DESCRIPTION OF THE TASK
Please filter the data below down to the lines holding the string "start".

DATA BLOCK
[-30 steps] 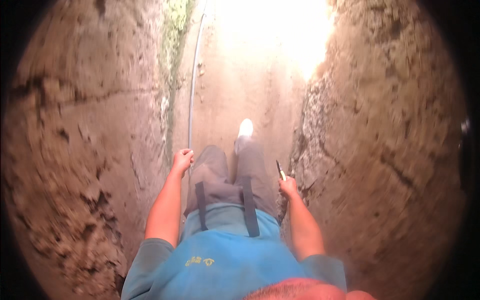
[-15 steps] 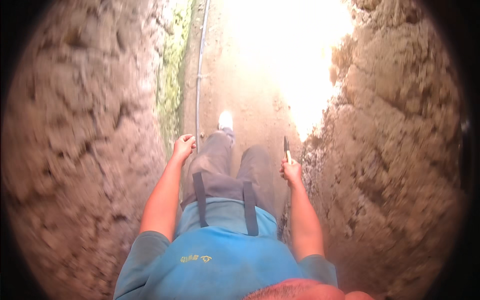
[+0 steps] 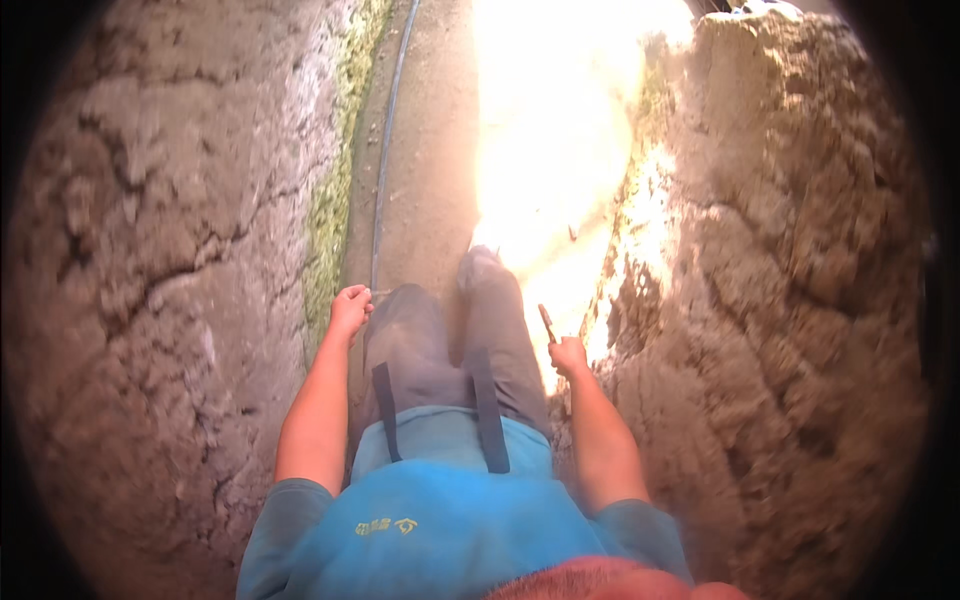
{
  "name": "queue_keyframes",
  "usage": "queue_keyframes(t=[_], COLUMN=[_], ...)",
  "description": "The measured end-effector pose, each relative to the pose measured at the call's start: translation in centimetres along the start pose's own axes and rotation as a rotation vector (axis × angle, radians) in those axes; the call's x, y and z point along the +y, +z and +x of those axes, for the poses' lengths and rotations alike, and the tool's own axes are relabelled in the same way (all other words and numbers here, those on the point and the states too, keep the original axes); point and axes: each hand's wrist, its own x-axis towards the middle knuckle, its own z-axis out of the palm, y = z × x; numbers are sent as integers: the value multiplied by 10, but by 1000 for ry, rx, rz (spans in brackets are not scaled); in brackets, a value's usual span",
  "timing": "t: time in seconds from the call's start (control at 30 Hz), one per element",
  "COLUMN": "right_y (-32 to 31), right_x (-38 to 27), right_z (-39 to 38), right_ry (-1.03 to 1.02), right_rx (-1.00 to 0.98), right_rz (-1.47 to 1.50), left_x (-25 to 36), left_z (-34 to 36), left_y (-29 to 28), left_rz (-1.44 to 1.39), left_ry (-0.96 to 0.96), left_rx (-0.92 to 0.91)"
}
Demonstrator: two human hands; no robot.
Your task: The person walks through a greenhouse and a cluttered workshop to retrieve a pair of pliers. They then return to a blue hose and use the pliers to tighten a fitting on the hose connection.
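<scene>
My right hand [image 3: 568, 357] is closed round a slim hand tool [image 3: 547, 322] with a dark, narrow tip and a lighter handle. The tool points forward and slightly left; most of the handle is hidden in my fist, and its exact kind is not clear. On the other side, my left hand [image 3: 350, 308] hangs beside my left thigh with the fingers curled in and nothing visible in them. Both forearms reach forward past my blue apron [image 3: 450, 510] and grey trousers [image 3: 405, 330].
Rough, cracked earth or rock walls [image 3: 180, 250] rise closely on both sides, the left one with a mossy green foot [image 3: 335, 190]. A thin dark hose or cable [image 3: 390, 130] runs along the dirt floor [image 3: 430, 150] at left. Glaring sunlight washes out the path ahead on the right.
I have walked forward: my right leg now leads instead of the left. The sunlit patch has come nearer and reaches my right hand, which still grips the tool.
</scene>
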Motion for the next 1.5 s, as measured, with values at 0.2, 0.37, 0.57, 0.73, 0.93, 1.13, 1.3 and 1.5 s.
queue_keyframes(t=[0.2,0.37,0.57,0.73,0.93,1.13,1.3,1.5], right_y=[-201,-312,-404,-478,-593,-755,-894,-1011], right_x=[-309,-478,-570,-607,-717,-879,-1041,-1169], right_z=[1,34,128,157,206,227,209,206], right_ry=[-262,-356,-216,34,126,-32,-276,-293], right_rx=[94,158,156,122,99,43,147,182], right_rz=[676,773,695,616,420,507,851,805], left_x=[246,412,635,804,965,1141,1331,1504], left_z=[37,114,182,191,242,277,264,307], left_y=[36,56,83,123,166,208,250,269], left_rz=[-55,18,28,-13,10,37,79,27], left_ry=[112,43,49,85,38,89,221,312], left_rx=[-77,-75,-87,-137,-94,-79,-120,-159])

EXERCISE RESPONSE
  "description": "The measured end-effector pose, each relative to the pose measured at the call's start: translation in centimetres along the start pose's own axes and rotation as a rotation vector (axis × angle, radians) in those axes; the call's x, y and z point along the +y, +z and +x of those axes, for the poses' lengths and rotations alike, and the tool's own axes are relabelled in the same way (all other words and numbers here, those on the point and the states too, keep the original axes); point and axes: each hand's wrist, its own x-axis towards the middle knuckle, its own z-axis out of the palm, y = z × x; numbers are sent as integers: the value multiplied by 10, but by 1000 for ry, rx, rz (spans in brackets are not scaled); in brackets, a value's usual span",
  "timing": "t: time in seconds from the call's start (control at 30 Hz), one per element",

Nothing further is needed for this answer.